Chilarchaea quellon trap-jaw spider (courtesy, Hannah Wood, Smithsonian)
Scientists have just identified an new group of tiny spiders that use a sudden burst of stored energy to slam shut their jaws to catch their meals and it has the researchers wondering how the petite arachnids keep such a massive burst of energy until it is time to use it.
An article on The Christian Science Monitor says this species, known as trap-jaw spiders, is part of a super-family, that has evolved to have an unusual head anatomy, which allows them to snatch and hold their prey. And apparently, the action has been refined along four different evolutionary lines, and that leaves scientists with even more questions to ponder.
Hannah Wood, a Smithsonian scientist, described the process in a telephone interview with CSM, saying, “Let’s say we have a little spider specimen, they’re just hanging out and then they detect some potential prey, they detect movement. They go into stalking behavior, using their first pair of legs almost like antennae, waving them around, stroking the ground with them. Then, when they’re in close proximity to the prey, they open their chelicerae and hold them open while they’re searching. When the prey is close enough, the chelicerae snap closed.”
She described chelicerae as highly maneuverable jaw-like mouth parts.
Now, researchers are wanting to find out where and how the massive amount of energy released to cause the ultra-fast slamming shut of the jaws is kept until the precise moment the spider releases it to ensnare its victim. The motion was noted to be far faster than muscle power alone could produce.
Wood tried to explain, ““Think of it like a rubber band that you pull back and then it flicks forward really fast. Somewhere, they’re storing that energy, and our next task is to find out where.”

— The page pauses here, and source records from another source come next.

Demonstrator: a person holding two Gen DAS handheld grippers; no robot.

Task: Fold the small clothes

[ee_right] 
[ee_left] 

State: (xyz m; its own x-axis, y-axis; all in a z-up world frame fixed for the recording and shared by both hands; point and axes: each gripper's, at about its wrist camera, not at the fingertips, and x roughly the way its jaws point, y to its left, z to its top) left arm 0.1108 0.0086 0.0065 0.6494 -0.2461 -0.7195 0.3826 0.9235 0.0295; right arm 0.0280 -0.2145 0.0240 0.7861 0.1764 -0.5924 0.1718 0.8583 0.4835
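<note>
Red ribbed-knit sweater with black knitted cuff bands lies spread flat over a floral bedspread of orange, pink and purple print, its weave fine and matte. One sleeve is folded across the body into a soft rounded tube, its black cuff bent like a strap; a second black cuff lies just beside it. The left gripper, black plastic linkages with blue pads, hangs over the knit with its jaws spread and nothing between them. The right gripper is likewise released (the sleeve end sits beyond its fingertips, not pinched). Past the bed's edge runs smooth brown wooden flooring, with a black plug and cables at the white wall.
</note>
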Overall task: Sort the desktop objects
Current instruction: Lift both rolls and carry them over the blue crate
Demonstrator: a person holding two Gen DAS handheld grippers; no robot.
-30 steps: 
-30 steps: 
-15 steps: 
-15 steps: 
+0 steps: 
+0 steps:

Other trap-jaw spiders have slower moving jaws that are used to catch flies and a number of other moving prey, so the intriguing process that led to the development of the lightning-fast jaws of these specimens has scientists wondering if they adapted to target a specific prey, such as springtails, which propel themselves off the ground at a rapid rate.
Wood pointed out the study revealed how little we know about spiders and arthropods, adding they are struggling to even describe all the species. The findings from the study were published in the journal Current Biology.